At first glance, Bitcoin appears to have everything going for it. As a virtual currency with no controlling authority it is at once philosophically provocative (what is money, really?), economically curious (are we witnessing the birth of a new world order?) and politically liberating (who needs nation states and central banks anyway?). It also – albeit sporadically – shoots up in value at rates inspiring awe and avarice in equal measure.
What began in 2008 as the theoretical brainchild of a developer known only by the pseudonym “Satoshi Nakamoto” has proved surprisingly popular. The criminal element were the first to clock the benefits of an ungoverned financial system, but speculators soon followed their lead. Such was the frenzy, that the value of a single Bitcoin hit $266 in April. Just to clarify, that is $266 for a “coin” that does not exist, was created by a computer algorithm written by no one-knows-who, and is backed by nothing at all.
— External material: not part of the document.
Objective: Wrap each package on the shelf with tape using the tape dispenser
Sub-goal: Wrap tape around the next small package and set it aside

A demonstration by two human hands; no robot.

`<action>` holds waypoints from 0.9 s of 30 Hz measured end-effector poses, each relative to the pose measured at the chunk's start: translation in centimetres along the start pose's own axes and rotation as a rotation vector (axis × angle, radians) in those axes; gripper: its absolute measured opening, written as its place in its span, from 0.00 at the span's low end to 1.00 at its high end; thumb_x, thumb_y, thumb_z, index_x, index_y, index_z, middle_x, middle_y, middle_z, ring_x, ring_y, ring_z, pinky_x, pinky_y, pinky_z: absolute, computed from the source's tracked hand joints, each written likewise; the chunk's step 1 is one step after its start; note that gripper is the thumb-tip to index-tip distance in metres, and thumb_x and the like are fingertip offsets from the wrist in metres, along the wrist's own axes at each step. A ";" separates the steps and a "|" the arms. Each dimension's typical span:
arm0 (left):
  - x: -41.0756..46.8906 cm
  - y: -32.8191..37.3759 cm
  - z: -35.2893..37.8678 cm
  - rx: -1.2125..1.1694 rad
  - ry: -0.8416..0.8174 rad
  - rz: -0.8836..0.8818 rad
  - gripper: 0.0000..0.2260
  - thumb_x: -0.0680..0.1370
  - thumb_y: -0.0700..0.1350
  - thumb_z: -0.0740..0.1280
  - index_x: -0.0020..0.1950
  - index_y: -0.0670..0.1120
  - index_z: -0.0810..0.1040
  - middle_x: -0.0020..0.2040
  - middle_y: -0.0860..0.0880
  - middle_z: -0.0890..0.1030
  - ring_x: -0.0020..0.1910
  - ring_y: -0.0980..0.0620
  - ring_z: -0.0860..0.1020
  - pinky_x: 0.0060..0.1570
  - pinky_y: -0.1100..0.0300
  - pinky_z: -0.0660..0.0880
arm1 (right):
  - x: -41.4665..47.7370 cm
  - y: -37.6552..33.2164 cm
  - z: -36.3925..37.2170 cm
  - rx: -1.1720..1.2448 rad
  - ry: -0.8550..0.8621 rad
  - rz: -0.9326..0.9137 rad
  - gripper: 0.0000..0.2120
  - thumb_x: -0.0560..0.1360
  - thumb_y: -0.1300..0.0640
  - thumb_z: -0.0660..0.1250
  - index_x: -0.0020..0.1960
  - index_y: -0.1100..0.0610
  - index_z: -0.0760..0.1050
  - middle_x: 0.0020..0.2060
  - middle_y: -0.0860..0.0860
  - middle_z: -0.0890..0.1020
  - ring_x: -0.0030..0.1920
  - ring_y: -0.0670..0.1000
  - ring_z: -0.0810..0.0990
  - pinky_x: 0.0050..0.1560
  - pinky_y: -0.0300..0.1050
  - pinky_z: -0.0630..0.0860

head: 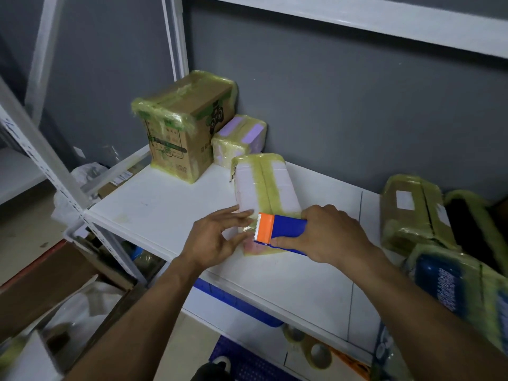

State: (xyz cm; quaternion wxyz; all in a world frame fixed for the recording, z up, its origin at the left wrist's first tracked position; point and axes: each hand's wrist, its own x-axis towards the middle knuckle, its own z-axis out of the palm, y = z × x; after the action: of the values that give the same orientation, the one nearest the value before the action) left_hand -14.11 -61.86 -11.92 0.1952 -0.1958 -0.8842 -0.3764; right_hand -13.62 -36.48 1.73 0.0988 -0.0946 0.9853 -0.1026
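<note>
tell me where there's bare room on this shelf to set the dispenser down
Widest bare patch: the left front of the shelf, between the cardboard box and the left hand. A second lies along the wall between the white package and the brown package. Crowded: the back-left corner and the right end.

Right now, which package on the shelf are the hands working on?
The long white package with one yellowish tape stripe lengthwise; the left hand touches its near end, the right hand holds the tape dispenser on it.
</note>
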 end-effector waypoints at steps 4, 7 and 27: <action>-0.6 -0.9 -0.4 -0.046 -0.026 0.002 0.16 0.79 0.53 0.70 0.66 0.54 0.81 0.69 0.63 0.76 0.70 0.59 0.74 0.60 0.51 0.80 | -1.0 1.1 -0.9 0.012 -0.019 -0.009 0.41 0.56 0.17 0.64 0.52 0.49 0.72 0.44 0.46 0.81 0.42 0.47 0.81 0.38 0.42 0.79; -0.4 -0.4 -0.6 -0.046 -0.039 -0.004 0.15 0.80 0.52 0.69 0.67 0.53 0.80 0.70 0.64 0.76 0.68 0.60 0.76 0.59 0.51 0.80 | -1.5 2.2 -1.8 -0.055 -0.011 -0.003 0.46 0.51 0.16 0.57 0.53 0.50 0.71 0.46 0.47 0.81 0.45 0.50 0.83 0.46 0.49 0.84; 1.6 3.3 1.0 0.181 -0.090 -0.095 0.17 0.81 0.59 0.61 0.68 0.59 0.78 0.70 0.61 0.76 0.74 0.61 0.67 0.43 0.58 0.79 | 0.6 2.6 -0.6 -0.084 -0.034 0.079 0.49 0.49 0.16 0.58 0.56 0.50 0.71 0.50 0.48 0.81 0.51 0.52 0.82 0.49 0.50 0.84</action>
State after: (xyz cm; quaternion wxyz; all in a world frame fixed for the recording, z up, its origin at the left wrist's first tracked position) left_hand -14.02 -58.72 -9.85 0.1538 -0.1518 -0.9308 -0.2947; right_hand -14.73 -34.01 1.65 0.1153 -0.0616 0.9898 -0.0557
Within hours the price had crashed by more than half, but – in part thanks to US moves against the “Silk Road” website allegedly used to sell drugs and the like, often using Bitcoins – it has since risen up above $200 again.
Tempting? It certainly is. Even more so now that Michael Novogratz, a big cheese at a leading Wall Street hedge fund, is recommending a flutter. At the same time, why not pick up a few shares in the South Sea Company or some Semper Augustus tulip bulbs? That’s if there is anything left after the investment in inner London property, of course.